The respondents involved in the case study were asked to mention the strengths and weaknesses of SSEHCET based on their understanding of SSEHCET. According to respondents, SSEHCET is touching the most sensitive areas of security, and it can make a tremendous impact on the eHealth sector and will noticeably help avoid risk beyond accepted thresholds. The explicit strengths and weaknesses mentioned by the respondents are listed below.


  • Clarity of the proposed model and ease of implementation

  • Highlight the most critical points related to eHealth security

  • Efficient and has a very low cost

  • Defines and suggests a new way to conduct security assessments of eHealth organizations.

  • The large surface of applicability as it can be implemented by different healthcare organizations


  • 5G service is not accessible nationwide, especially in developing countries

  • Although the proposed model addresses various issues faced by eHealth, legal and financial issues still remain an important concern in the growth of eHealth.

Suggestion for improvement of SSEHCET

According to the respondents of the case study, the suggested methodology is a straightforward and trustworthy method for enhancing eHealth security. Still, one of the recommendations that might enhance the model having this model in a word document can be misleading. Consequently, one option that may be improved is to create a prototype of the suggested model via simulation, which may assist eHealth stakeholders in better comprehending the use of SSEHCET.

Comparative analysis with existing studies

The proposed SSEHCET framework introduces a novel and comprehensive approach to address the critical challenges associated with security in eHealth applications. While existing studies often focus on specific aspects of security in healthcare, such as data transmission or storage, SSEHCET stands out by providing end-to-end security across all layers of the framework. The integration of cutting-edge technologies, including IoT, 5G, mobile edge computing, and Blockchain Technologies (BCT), contributes to a holistic and secure ecosystem for the transmission and storage of patient data. Notably, the Smart Agent (SA) program, leveraging the potential of BCT, ensures the protection of patients' privacy during data outsourcing, marking a distinctive feature of the proposed model. The framework's empirical validation through a meticulous evaluation, including security, ease of use, and user satisfaction, along with a real-world case study, further demonstrates its unique and impactful contribution to advancing the security paradigm in modern eHealth landscapes. Below, we provide a comparison of the proposed study with the latest studies to highlight the uniqueness and novelty of the proposed system further.

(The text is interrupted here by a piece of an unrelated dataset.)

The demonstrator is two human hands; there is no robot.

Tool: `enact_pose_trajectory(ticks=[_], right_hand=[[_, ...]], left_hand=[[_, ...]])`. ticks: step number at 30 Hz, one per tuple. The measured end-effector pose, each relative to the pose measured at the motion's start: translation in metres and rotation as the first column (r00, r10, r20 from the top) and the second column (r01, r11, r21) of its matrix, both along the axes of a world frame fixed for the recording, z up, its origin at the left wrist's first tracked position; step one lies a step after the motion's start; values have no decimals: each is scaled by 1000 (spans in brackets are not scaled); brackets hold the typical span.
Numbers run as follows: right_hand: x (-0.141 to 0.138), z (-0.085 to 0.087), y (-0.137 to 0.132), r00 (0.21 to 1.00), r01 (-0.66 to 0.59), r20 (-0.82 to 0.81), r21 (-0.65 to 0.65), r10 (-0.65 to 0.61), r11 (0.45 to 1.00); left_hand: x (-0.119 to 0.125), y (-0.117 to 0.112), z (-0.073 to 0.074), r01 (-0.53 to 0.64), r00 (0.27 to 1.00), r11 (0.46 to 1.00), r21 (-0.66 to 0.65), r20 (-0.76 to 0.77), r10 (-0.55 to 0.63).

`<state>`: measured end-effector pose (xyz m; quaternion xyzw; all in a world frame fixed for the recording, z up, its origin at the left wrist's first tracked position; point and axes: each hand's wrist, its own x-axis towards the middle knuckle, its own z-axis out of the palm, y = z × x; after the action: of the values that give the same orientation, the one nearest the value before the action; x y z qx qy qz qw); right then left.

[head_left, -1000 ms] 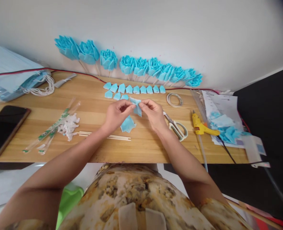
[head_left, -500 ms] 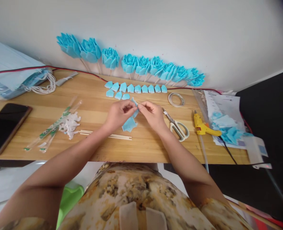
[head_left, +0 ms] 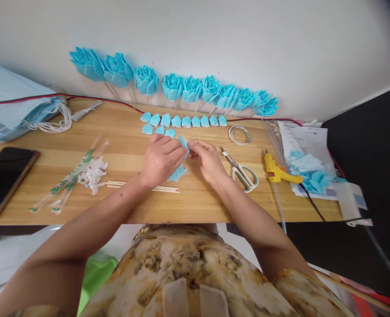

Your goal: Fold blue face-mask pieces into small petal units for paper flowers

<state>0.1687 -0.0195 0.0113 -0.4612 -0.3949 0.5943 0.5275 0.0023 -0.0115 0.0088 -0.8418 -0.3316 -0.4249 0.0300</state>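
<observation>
The handheld pale-blue pointed piece (head_left: 182, 140) looks like matt cloth, as do the layered bright-blue flowers (head_left: 146, 81). The tan grained wooden surface (head_left: 201, 207) has a soft sheen; the yellow plastic glue gun (head_left: 274, 172) is smooth, the black rectangular phone (head_left: 7, 178) glossy.

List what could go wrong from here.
The thin blue piece held between the left hand and right hand might tear if pulled hard.
The left forearm crosses above the sticks and could roll them.
The scissors beside the right hand might get knocked.

Flowers (head_left: 191, 89) behind petals (head_left: 186, 122), scissors (head_left: 236, 167) right (phone (head_left: 7, 181) left)
</observation>
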Motion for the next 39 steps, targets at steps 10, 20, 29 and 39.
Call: enact_pose_trajectory(ticks=[10,20,29,39], right_hand=[[-2,-1,2,996,-24,-88,-55,19,998],[0,-2,3,985,-82,-157,-100,66,992],[2,1,2,944,-296,-180,-86,278,951],[6,12,-1,981,-180,82,54,175,982]], left_hand=[[1,1,4,-24,999,986,164,-19,28],[2,1,1,5,993,1000,-18,119,-3],[9,1,4,201,808,856,-476,575,130],[7,6,-1,324,686,710,-625,672,279]])
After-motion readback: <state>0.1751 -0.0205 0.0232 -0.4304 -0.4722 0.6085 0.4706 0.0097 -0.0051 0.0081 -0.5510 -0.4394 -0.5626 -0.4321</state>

Comparison with study [57]

Our study and study [57] both focus on the use of advanced technology, including Blockchain, in healthcare applications. Nevertheless, they vary in terms of their emphasis, approaches, and particular implementations within the eHealth field. Here, we provide the similarities and differences between the two studies. We will start by giving a summary of each study and then proceed to compare them.

  • The proposed framework (SSEHCET): SSEHCET prioritizes the use of blockchain technology to provide safe transfer of data in the healthcare sector, with a special focus on resolving issues connected to storing data from IoT devices. The proposed SSEHCET integrates advanced technologies such as IoT, 5G, mobile edge computing, and Blockchain. These technologies are structured into six layers to enable safe communication and privacy in healthcare applications. The architecture categorizes many levels, including Sensing, Edge, Communication, Storage, Security, and Healthcare Community, to provide a systematic way for managing medical data. The use of Smart Agent (SA) software replicated at all levels emphasizes a commitment to ensuring patient privacy when data is outsourced.

  • The Paper [57]: Privacy-Preserving Diagnostic Enhancement Strategy for e-Health Platforms: The main objective of Paper [58] is to tackle the difficulties related to data privacy in eHealth platforms. It specifically emphasizes the use of blockchain technology to improve diagnostic techniques. The study investigates the capacity of blockchain technology to enable the secure sharing of health data, with a focus on ensuring data integrity and safeguarding privacy. It introduces a robust access control system on the Health-chain, enabling data owners to define access restrictions for their privacy-sensitive medical data. This system empowers users to have more control over managing their information. Thus, article [57] provides a comprehensive empirical analysis, evaluating the Blockchain's efficiency in terms of computation, time efficiency, and resilience against security attacks.

Comparison of the proposed framework with Paper [57]

  • Shared Perspective: Both studies acknowledge the significance of blockchain technology in augmenting security and privacy in healthcare applications.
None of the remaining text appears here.